A Mouthful of Air is a 2021 American psychological drama film written, directed and produced by Amy Koppelman, based on her 2003 novel of the same name. It stars Amanda Seyfried, Finn Wittrock, Jennifer Carpenter, Michael Gaston, Amy Irving, and Paul Giamatti.

It was released on October 29, 2021 by Stage 6 Films.

== Plot ==
On the eve of her baby son's first birthday, Julie Davis survives a suicide attempt. In the following weeks of her recovery, she tries to show gratitude for the positive things in life, but continues to suffer ongoing anxiety. Julie's discovery that she's pregnant for a second time forces her to face the traumas of her upbringing.

==Cast==
- Amanda Seyfried as Julie Davis
  - Cate Elefante as young Julie Davis
- Finn Wittrock as Ethan Davis
- Amy Irving as Bobbi Davis
- Jennifer Carpenter as Lucy
- Paul Giamatti as Dr. Sylvester
- Britt Robertson as Rachel Davis
- Eliot Sumner as Doughnuts
- Alysia Reiner as Pam
- Michael Gaston as Ron
- Josh Hamilton as Dr. Salzman

==Production==
In September 2019, it was announced Amanda Seyfried, Finn Wittrock, Amy Irving, Jennifer Carpenter, and Paul Giamatti had joined the cast of the film, with Amy Koppelman directing from a screenplay she wrote. Principal photography began in September 2019.

==Release==
In April 2021, Sony Pictures Worldwide Acquisitions acquired worldwide distribution rights to the film. It was released on October 29, 2021.

==Reception==

=== Critical reception ===
On review aggregator Rotten Tomatoes, 68% of 31 critics have given the film a positive review, with an average rating of 6.2/10. The website's critics consensus reads, "A Mouthful of Air isn't as emotionally impactful as it might have been, but Amanda Seyfried's devastating performance lends the story weight." On Metacritic, the film has a weighted average score of 52 out of 100 based on 11 critics, indicating "mixed or average" reviews.

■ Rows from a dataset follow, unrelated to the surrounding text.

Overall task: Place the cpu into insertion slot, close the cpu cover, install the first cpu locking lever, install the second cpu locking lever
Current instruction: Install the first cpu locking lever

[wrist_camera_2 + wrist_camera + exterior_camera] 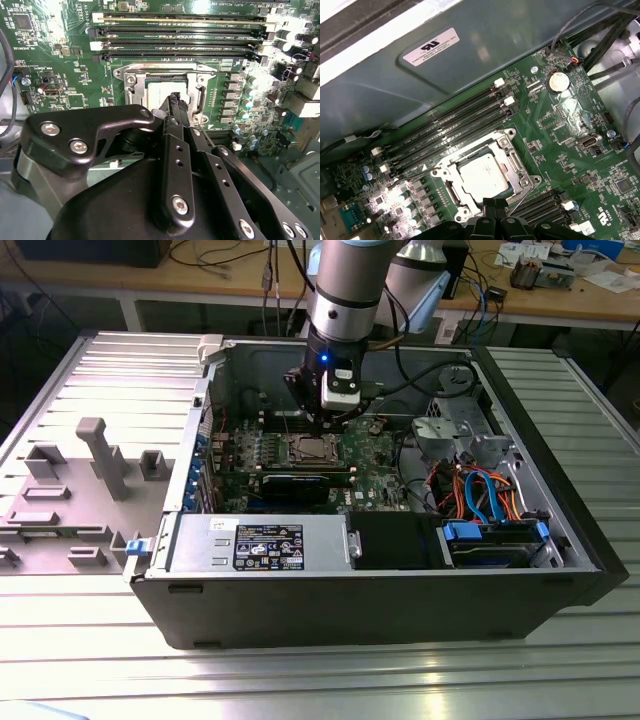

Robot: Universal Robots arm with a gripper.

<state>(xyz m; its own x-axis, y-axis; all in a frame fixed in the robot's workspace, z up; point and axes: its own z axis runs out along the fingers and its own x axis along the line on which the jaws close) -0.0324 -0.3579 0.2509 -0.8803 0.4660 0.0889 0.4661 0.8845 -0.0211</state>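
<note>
While the gripper (176, 102) hangs with its fingers pressed together at the socket's edge, one cpu (484, 175), a flat silver-grey square, sits in the insertion slot (451, 186) on the green board. One cpu cover (515, 167), a thin metal frame, lies closed around it. Four long memory slots (447, 132) run beside the socket.

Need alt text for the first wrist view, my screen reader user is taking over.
The cpu lies in the insertion slot with the cpu cover closed over it, on a green motherboard. The gripper sits at the socket's edge, beside a thin locking lever.
</note>
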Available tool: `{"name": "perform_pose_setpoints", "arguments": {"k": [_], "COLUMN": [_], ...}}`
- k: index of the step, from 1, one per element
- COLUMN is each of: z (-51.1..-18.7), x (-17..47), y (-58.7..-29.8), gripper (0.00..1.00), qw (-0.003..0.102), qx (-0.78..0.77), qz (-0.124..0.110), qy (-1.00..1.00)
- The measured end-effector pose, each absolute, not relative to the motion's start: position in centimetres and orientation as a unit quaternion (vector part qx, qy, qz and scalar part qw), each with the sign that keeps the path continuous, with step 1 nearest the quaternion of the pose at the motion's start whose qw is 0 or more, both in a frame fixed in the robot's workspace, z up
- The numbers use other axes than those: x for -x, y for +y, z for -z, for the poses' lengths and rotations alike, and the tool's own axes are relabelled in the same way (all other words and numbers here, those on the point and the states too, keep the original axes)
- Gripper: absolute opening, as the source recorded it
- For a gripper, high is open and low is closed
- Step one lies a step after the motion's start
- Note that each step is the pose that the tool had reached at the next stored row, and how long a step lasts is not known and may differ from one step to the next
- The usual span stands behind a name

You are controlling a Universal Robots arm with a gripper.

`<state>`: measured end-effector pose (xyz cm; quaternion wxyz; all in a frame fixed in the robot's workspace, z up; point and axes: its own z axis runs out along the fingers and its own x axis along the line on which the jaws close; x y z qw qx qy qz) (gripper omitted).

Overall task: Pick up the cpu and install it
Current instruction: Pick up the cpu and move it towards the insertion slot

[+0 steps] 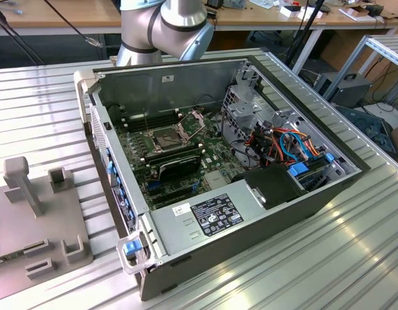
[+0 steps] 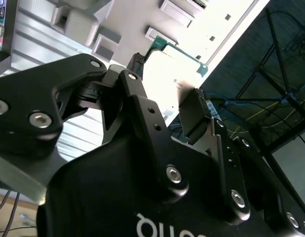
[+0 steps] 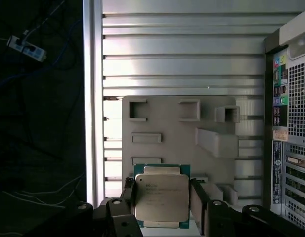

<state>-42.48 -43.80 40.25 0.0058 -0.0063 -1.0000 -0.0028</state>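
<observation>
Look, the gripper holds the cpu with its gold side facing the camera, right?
Not quite. In the first wrist view the gripper holds the cpu with its silvery-grey metal face towards the camera, not its gold side.

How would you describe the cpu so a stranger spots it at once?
In the first wrist view, find the grey fixture plate on the ribbed table beside the computer case. In front of it, the gripper holds the cpu between its jaws. It is the only silvery square with a green rim; the plate's blocks are plain grey.
</observation>
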Motion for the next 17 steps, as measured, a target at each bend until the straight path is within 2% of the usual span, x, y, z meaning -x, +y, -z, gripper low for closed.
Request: {"name": "perform_pose_setpoints", "arguments": {"k": [17], "z": [-40.3], "x": [39.9], "y": [-43.8], "gripper": [0.54], "qw": [0.006], "qx": [0.006], "qz": [0.003], "qy": [-1.0]}}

David Ehrlich of IndieWire critiqued the film's use of melodrama, but praised Seyfried's performance, writing she "sidesteps histrionics in favor of something more honest and upsetting" and "leads every scene with such an excitable degree of fear and fragility". Peter Bradshaw of The Guardian was more critical, writing the film "needed less sensitive good taste and more explicit storytelling passion." Natalia Winkelman of The New York Times wrote "the movie’s portrait of depression often feels as facile as its opening image: Julie’s wide blue eyes with a single tear trailing down her cheek."

=== Box office ===
In North America, the film earned $130,701 from 816 theaters, the fifth lowest grossing opening weekend for a film in wide release (excluding re-releases) since box office tracking began.